A conclusão não é que os peixes nunca comam juvenis. É que, neste contexto específico de salinidade intermédia - com pouca erva marinha e menos predadores piscícolas - o canibalismo parece dominar a mortalidade juvenil.
As águas rasas aumentam a sobrevivência do caranguejo-azul
O estudo identificou ainda um padrão quase “regra de sobrevivência”: a profundidade é determinante. Os juvenis mais pequenos foram, no geral, os mais vulneráveis, com mais do dobro da probabilidade de serem comidos em comparação com juvenis médios ou grandes.
O contraste entre água mais profunda e zonas muito rasas foi igualmente expressivo. Em água mais funda, com cerca de 0,40 a 0,76 m de profundidade, um juvenil pequeno tinha, na experiência, 60 a 80 por cento de probabilidade de ser canibalizado.
Nas áreas mais rasas - por volta de 0,15 m - essa probabilidade descia para cerca de 30 por cento. E este efeito não se limitou aos menores: juvenis maiores também beneficiaram de permanecer em menos profundidade.
A mensagem geral é que o habitat raso dificulta a caça por caranguejos adultos ou, pelo menos, reduz o sucesso da predação. Por isso, os investigadores descrevem as zonas rasas junto à margem como habitat-refúgio, e não apenas como um “extra” desejável.
Impactos nas populações de caranguejo-azul
Os caranguejos-azuis da Baía de Chesapeake não têm apenas importância ecológica - são também um símbolo cultural e económico.
Neste momento, os cientistas estão a desenvolver um novo modelo de avaliação do stock de caranguejo-azul de Chesapeake, previsto para mais tarde este ano.

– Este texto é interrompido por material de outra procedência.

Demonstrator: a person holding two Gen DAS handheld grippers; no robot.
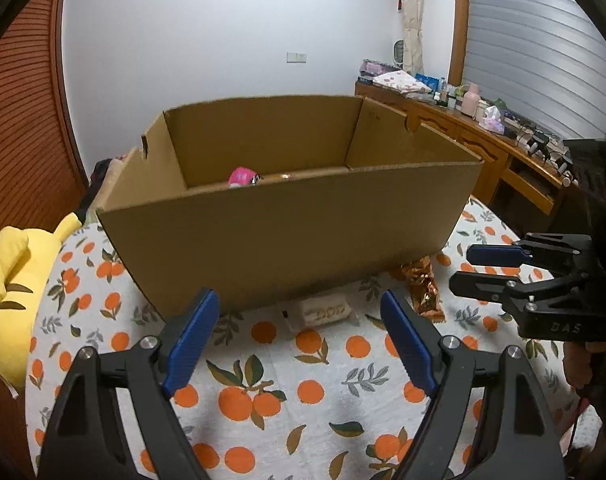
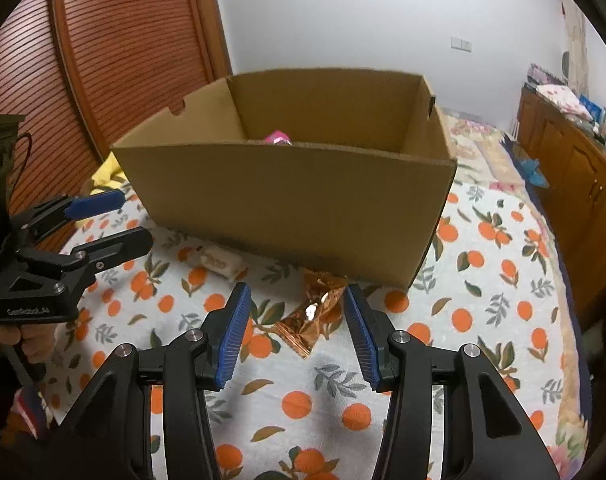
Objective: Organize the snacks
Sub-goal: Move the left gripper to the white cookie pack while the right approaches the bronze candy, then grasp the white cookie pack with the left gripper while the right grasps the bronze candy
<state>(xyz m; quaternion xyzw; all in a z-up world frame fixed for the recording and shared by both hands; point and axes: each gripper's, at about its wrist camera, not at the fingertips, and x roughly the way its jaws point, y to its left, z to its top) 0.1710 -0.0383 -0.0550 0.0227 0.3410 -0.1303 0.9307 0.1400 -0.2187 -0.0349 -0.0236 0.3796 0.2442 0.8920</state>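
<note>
An open cardboard box (image 1: 287, 224) stands on the orange-print cloth; it also shows in the right wrist view (image 2: 295, 204). A pink snack (image 1: 242, 177) lies inside it, seen too in the right wrist view (image 2: 278, 137). A white snack packet (image 1: 328, 312) (image 2: 219, 261) and a copper foil packet (image 1: 423, 286) (image 2: 313, 314) lie on the cloth in front of the box. My left gripper (image 1: 299, 312) is open and empty, facing the white packet. My right gripper (image 2: 295, 300) is open and empty, its fingers on either side of the foil packet just above the cloth.
A yellow plush toy (image 1: 19, 280) lies at the left edge of the table. A wooden sideboard (image 1: 483, 140) with clutter stands at the right wall. A brown slatted door (image 2: 115, 40) is behind on the left. The cloth-covered table (image 2: 483, 280) extends right of the box.
</note>
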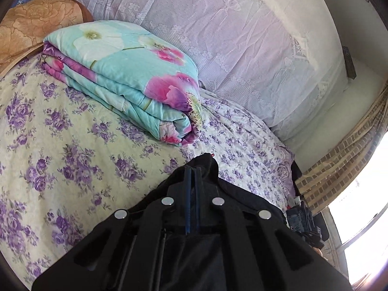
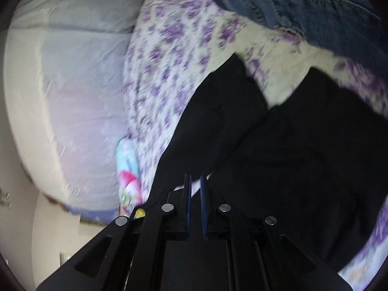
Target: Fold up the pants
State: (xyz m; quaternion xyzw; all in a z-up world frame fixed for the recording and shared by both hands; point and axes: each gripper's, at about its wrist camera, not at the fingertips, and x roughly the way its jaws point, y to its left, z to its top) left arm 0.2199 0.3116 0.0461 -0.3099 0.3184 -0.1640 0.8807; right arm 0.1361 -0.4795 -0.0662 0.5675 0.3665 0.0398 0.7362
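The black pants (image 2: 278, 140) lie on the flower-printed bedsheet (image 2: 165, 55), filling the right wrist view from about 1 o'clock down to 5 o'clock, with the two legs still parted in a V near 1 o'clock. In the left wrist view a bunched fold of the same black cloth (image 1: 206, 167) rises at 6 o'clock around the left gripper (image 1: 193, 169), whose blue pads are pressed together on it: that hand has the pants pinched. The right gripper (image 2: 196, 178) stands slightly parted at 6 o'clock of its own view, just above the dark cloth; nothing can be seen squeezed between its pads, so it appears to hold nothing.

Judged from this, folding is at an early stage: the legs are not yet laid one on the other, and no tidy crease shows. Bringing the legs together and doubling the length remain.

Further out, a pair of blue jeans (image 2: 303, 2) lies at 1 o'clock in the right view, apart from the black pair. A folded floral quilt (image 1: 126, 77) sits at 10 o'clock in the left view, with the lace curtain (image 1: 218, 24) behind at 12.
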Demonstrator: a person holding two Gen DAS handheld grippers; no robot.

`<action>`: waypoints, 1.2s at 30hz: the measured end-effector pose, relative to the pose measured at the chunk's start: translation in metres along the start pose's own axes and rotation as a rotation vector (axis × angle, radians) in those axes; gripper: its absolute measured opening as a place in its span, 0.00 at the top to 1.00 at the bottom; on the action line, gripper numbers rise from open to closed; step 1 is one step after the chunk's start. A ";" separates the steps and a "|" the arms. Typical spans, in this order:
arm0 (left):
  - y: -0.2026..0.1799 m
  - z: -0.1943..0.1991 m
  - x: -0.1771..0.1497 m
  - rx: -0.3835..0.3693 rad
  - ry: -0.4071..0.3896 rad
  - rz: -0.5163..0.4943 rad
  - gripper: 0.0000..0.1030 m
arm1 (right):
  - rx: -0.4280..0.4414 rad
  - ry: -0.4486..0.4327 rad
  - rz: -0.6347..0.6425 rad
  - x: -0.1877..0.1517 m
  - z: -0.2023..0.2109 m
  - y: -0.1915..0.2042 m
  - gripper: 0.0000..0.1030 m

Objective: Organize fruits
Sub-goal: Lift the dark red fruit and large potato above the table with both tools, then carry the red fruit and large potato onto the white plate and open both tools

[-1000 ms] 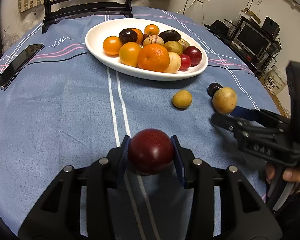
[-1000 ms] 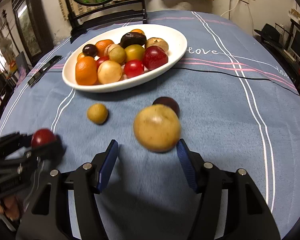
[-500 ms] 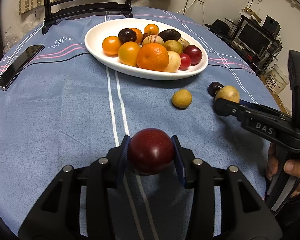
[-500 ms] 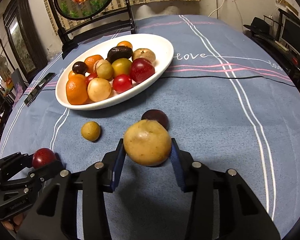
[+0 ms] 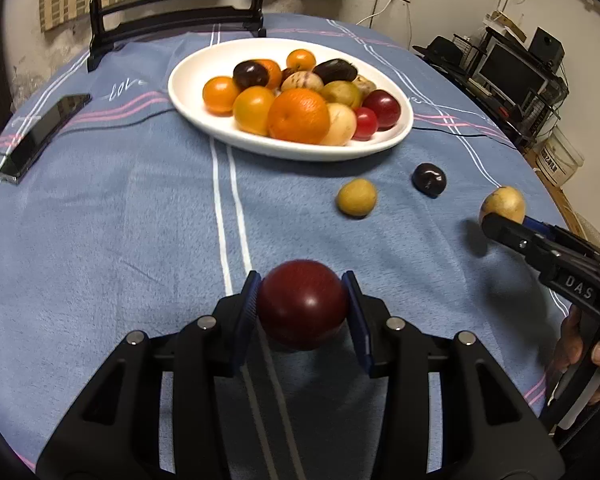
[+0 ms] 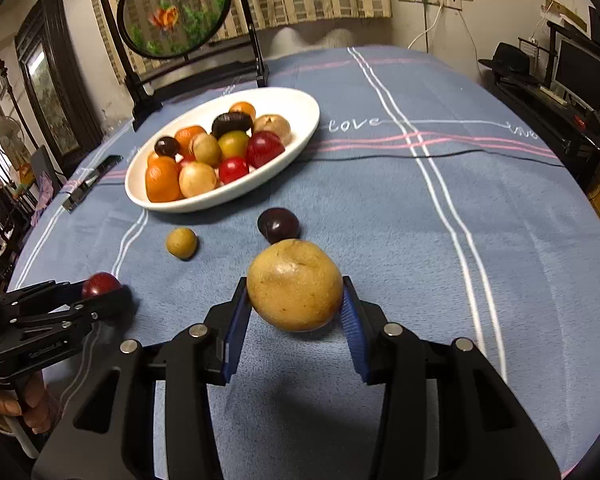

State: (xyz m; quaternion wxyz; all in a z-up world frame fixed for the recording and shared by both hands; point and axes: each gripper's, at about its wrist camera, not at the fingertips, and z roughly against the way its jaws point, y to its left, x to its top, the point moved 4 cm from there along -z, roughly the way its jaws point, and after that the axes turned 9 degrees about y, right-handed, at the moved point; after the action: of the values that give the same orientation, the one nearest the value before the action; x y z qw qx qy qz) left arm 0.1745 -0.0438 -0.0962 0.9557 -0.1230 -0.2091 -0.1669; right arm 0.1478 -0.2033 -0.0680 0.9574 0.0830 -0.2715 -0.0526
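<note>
Both fruits gripped, dish ahead.
Your left hand-held gripper (image 5: 302, 306) clamps the dark red plum (image 5: 303, 305), your right hand-held gripper (image 6: 294, 304) the yellow-brown fruit (image 6: 295, 285); the white dish (image 5: 204, 98) lies straight ahead, toward the table's far edge.

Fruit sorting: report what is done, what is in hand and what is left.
Done: the white plate already holds a pile of fruit. In hand: the left gripper is shut on the dark red fruit, and the right gripper is shut on the tan fruit; both are off the cloth. Left: the small yellow fruit and the dark plum lie on the tablecloth near the plate.
</note>
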 end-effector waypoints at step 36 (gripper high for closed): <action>-0.021 -0.005 -0.018 -0.008 0.031 -0.090 0.59 | 0.067 -0.006 0.043 -0.005 0.009 0.010 0.57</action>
State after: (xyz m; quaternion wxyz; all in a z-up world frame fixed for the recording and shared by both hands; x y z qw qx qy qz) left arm 0.1533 -0.0599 -0.1047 0.9498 -0.1147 -0.1990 -0.2124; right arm 0.1397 -0.1945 -0.0612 0.9542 0.1093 -0.2775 -0.0232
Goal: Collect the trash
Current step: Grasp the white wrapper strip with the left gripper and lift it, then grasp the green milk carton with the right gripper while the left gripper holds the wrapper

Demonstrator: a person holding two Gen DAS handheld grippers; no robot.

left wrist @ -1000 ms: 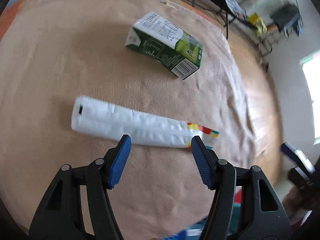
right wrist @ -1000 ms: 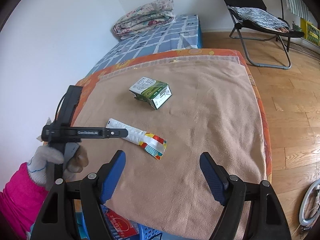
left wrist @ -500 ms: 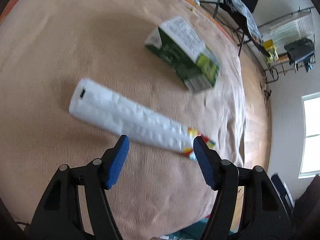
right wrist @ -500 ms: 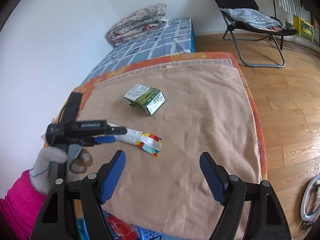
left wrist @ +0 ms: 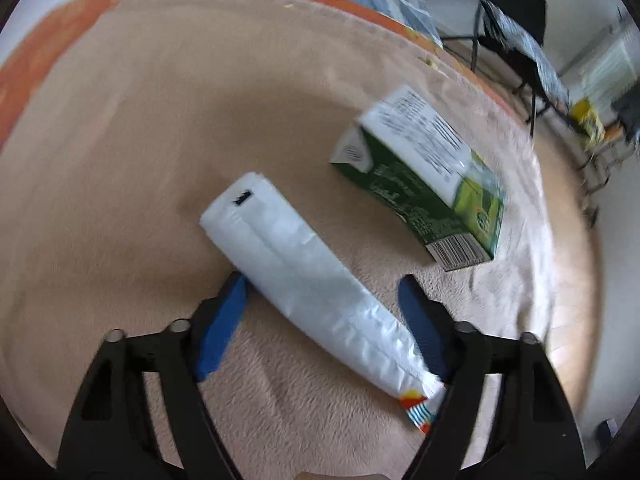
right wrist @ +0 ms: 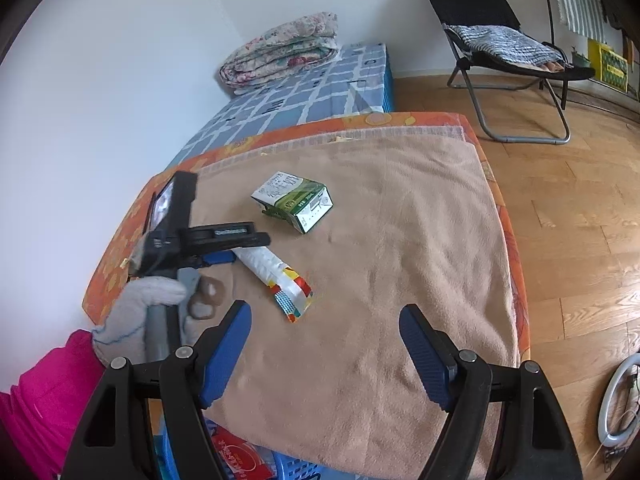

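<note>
- The left gripper [left wrist: 320, 292] straddles a flattened white wrapper [left wrist: 308, 276] on the tan blanket [left wrist: 120, 140], its blue fingers [left wrist: 224, 320] spread wide to either side and pressing on nothing yet. The wrapper lies diagonally across the gap rather than square to it, with its coloured end [left wrist: 418, 410] closest to the camera.
- Judged from that slant, a closing pinch may catch only a corner of the thin film, so it could slip out or fold. The finger on the camera's left sits low against the blanket beside the wrapper and could snag the nap or bunch the cloth under the pads.
- Just beyond the wrapper lies a green and white carton [left wrist: 420, 176], on its side and apart from it. A push forward during the grasp might nudge the carton toward the blanket's far edge.
- Seen from the right wrist, a gloved left hand [right wrist: 148, 312] with a pink sleeve holds that tool level and low over the wrapper [right wrist: 276, 272], reaching in from the blanket's left edge.
- The right gripper [right wrist: 326, 344] hovers on the near side of the wrapper, above the blanket [right wrist: 400, 240], its fingers apart and empty.
- A blue basket [right wrist: 288, 466] shows below the blanket's near edge, a likely place for the trash.
</note>
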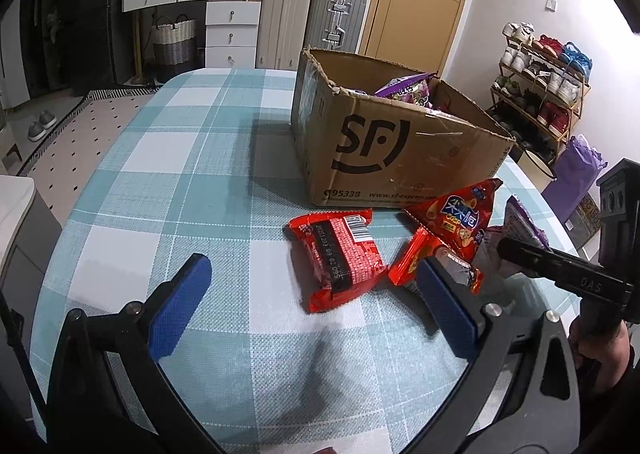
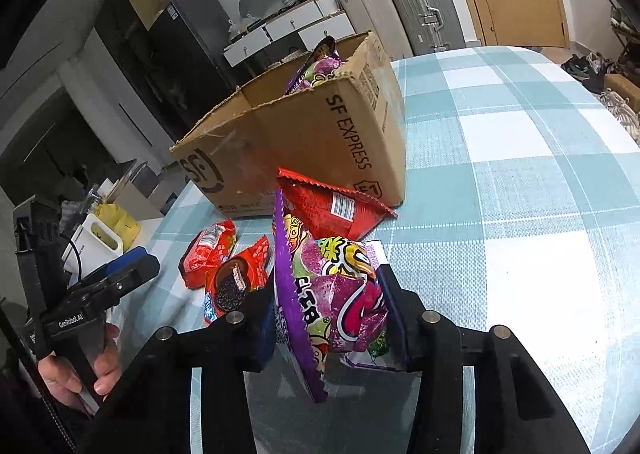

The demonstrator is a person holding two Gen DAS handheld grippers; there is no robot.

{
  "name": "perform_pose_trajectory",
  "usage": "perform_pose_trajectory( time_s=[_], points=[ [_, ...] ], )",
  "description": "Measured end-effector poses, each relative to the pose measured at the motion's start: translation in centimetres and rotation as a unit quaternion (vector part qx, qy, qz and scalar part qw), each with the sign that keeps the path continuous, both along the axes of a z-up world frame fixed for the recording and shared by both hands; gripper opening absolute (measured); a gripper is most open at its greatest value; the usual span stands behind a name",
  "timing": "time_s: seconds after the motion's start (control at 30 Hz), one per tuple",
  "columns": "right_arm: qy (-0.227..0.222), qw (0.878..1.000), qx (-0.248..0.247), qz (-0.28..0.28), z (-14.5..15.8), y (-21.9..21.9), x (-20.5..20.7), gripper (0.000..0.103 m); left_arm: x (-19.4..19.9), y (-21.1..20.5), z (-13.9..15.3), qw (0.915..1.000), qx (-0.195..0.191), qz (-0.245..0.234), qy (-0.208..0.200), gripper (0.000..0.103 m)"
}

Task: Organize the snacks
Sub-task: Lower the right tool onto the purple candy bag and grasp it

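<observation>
One purple candy bag (image 2: 340, 294) is clamped in the right hand-held gripper (image 2: 332, 318); left hand-held gripper (image 1: 312, 294) gapes empty. Lift high, clear the cardboard box (image 2: 320, 142) rim, then release.

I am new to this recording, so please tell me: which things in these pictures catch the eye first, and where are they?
The purple candy bag stands out most, clamped upright in the right gripper in front of the cardboard SF box. That box sits on the checked tablecloth with another purple bag sticking out of it. Red snack packs lie in front of the box, ahead of the open left gripper.
</observation>
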State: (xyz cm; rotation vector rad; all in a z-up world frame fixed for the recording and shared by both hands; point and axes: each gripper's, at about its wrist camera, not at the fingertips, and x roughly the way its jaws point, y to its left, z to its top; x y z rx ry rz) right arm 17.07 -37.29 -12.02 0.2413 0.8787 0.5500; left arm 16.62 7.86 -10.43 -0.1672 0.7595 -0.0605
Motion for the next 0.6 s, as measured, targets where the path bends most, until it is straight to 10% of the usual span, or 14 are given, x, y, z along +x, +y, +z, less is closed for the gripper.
perform_pose_trajectory(
  time_s=[0.6],
  points=[
    [-0.022,1.000,0.016,0.002,2.0,-1.1,-1.7,0.045,1.9,-0.4,-1.1,0.9993,-0.001,0.000,0.036,0.102]
  ],
)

Este conjunto de dados de 37 anos pode tornar esses modelos mais realistas, sobretudo porque sugere que a mortalidade não está distribuída de forma uniforme entre tamanhos juvenis. Os caranguejos-azuis mais pequenos enfrentam o canibalismo mais intenso, e o risco diminui à medida que crescem.
”Saber que os juvenis ficam menos susceptíveis ao canibalismo à medida que crescem é importante para acertar o novo modelo”, disse Ogburn.
Se um modelo subestimar esse estrangulamento inicial, pode interpretar mal todo o “canal” de entrada de novos indivíduos na população.
As zonas seguras para caranguejos estão a desaparecer
O estudo traz também um alerta claro. As áreas de águas rasas que protegem os juvenis estão cada vez mais sob pressão devido à artificialização das margens.
Isto inclui muros de contenção, enrocamentos e outras estruturas de controlo de erosão que substituem margens naturais por arestas íngremes e barreiras rochosas.
À medida que estas estruturas se expandem, vão reduzindo as franjas suaves e pouco profundas onde os juvenis encontram abrigo.
Os investigadores referem ainda preocupações crescentes com espécies invasoras, incluindo o peixe-gato-azul não nativo. Estas espécies podem remodelar ainda mais as zonas costeiras e acrescentar pressão a habitats já vulneráveis.
Uma corrida para sobreviver na Baía
Tudo isto aponta para uma ideia simples, mas urgente. Num sistema em que o canibalismo entre caranguejos-azuis é intenso e os riscos variam ao longo da Baía, o acesso a um refúgio raso pode ser a diferença entre sobreviver e desaparecer.
Hines afirma que proteger e restaurar estes habitats poderá ser uma das formas mais directas de estabilizar as populações.
“As zonas rasas junto à margem da zona de salinidade intermédia oferecem aos caranguejos juvenis um habitat-refúgio crucial contra o canibalismo por caranguejos grandes”, disse Hines.
A ideia-chave não é travar o canibalismo, porque faz parte da vida natural do caranguejo-azul. O factor decisivo é o habitat.
Se a Baía continuar a perder zonas rasas de viveiro que ajudam os juvenis a ultrapassar a fase mais vulnerável, os efeitos podem propagar-se por toda a pescaria.
Nesse sentido, a vida do caranguejo-azul torna-se uma corrida: sobreviver tempo suficiente para crescer, e as probabilidades melhoram. Mas essa corrida só resulta se o refúgio raso se mantiver.